After not being tested through two weeks of the regular season, the results were a mixed bag for Wisconsin.
Offensively the Badgers got 193 yards from Melvin Gordon, including an 80-yard touchdown run on the first play of the second half to give UW a 21-13 lead, but the passing game was inconsistent from Stave, who missed a number of open wide receivers that could of resulted in big hits.
"We put together a couple good drives," said Stave, who passed for 121 of his 187 yards on the final two drives. "That's a good all-around team we just played."
After a walk in the park the first two weeks of the season, the Badgers' defense didn't have to wait long to be tested by an explosive Sun Devils offense.

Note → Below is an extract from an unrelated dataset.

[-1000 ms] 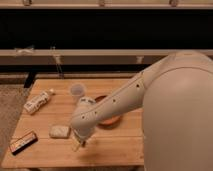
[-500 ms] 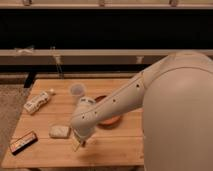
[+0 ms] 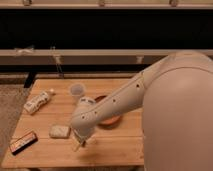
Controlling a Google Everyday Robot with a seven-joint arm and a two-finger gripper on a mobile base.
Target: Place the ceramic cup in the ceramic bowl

Arizona State came out moving on its first drive, slicing through Wisconsin's defense and advanced into the red zone, a first against Wisconsin this season. With his offense moving the ball so successful, Arizona State head coach Todd Graham decided against the chip shot field goal for a chance at seven.
The move backfired, as Kevin Ozier dropped the ball in the end zone, causing the Sun Devils to come up with no points on their 13-play, 72-yard drive to begin the game.

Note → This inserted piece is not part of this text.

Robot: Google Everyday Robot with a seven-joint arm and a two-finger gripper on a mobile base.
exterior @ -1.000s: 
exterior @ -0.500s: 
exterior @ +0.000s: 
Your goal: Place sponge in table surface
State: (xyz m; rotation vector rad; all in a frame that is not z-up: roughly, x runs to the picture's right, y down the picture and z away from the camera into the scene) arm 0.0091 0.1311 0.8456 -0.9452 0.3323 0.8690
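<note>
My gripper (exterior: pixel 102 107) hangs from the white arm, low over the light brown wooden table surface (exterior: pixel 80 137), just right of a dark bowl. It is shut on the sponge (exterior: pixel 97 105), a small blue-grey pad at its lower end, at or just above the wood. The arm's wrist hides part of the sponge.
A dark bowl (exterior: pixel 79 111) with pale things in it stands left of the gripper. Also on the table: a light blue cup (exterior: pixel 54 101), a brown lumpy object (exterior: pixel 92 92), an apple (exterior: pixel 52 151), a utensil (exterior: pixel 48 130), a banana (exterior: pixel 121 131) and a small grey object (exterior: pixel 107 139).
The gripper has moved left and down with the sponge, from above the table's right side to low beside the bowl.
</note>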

Arizona State didn't leave many points on the board after halftime, as Kelly threw for 246 yards and led scoring drives of 91, 76 and 60 yards by picking on Wisconsin's young secondary, as UW's starting cornerback were called for a combined five penalties and struggled to defend the back-shoulder pass.
"They caught two or three of them that were executed extremely well," said Andersen, as Kelly (352 passing yards) became the first quarterback to throw for over 300 yards against Wisconsin since Northwestern's Mike Kafka threw for 326 yards in November 2009.
"If you play off man, they are going to throw hitches off you all day long and then you have to rally the tackle. They executed at some moments and so did we."
Wisconsin's offense ran 28 fewer plays and managed only 101 yards (118 yards fewer than its opponents) in the first half, but took a 14-13 lead into the locker room based on one drive and one special teams mishap going its way.
Stave completed just 5 of 11 passes for 30 yards in the first half, but his 10-yard shovel pass to Jordan Fredrick on third-and-8, a pair of 19 yard runs by James White and Gordon and a 2-yard jugging touchdown catch by Pedersen got Wisconsin on the board following a 75-yard scoring drive.
Wisconsin landed another big hit 54 seconds later, as a low snap by Arizona State long snapper Easton Wahlstrom resulted in the ball skirting to the goal line, punter Dom Vizzare unsuccessfully trying to pick it up to get off a punt and Allen recovering the fumble at the goal line. It was a moot point afterword.
"I'd give that up in a second for a victory," said Allen.
Instead of signature early season victory and momentum heading into conference play, Wisconsin is left at a loss for words.
"It's devastating and guys will take it hard but dwelling on this game, that play in particular, isn't going to help us beat Purdue and not going to help us in Big Ten play," said Borland "We're going to have to work hard, have a great week of practice and just move forward. Dwell on the past isn't going to help us win games."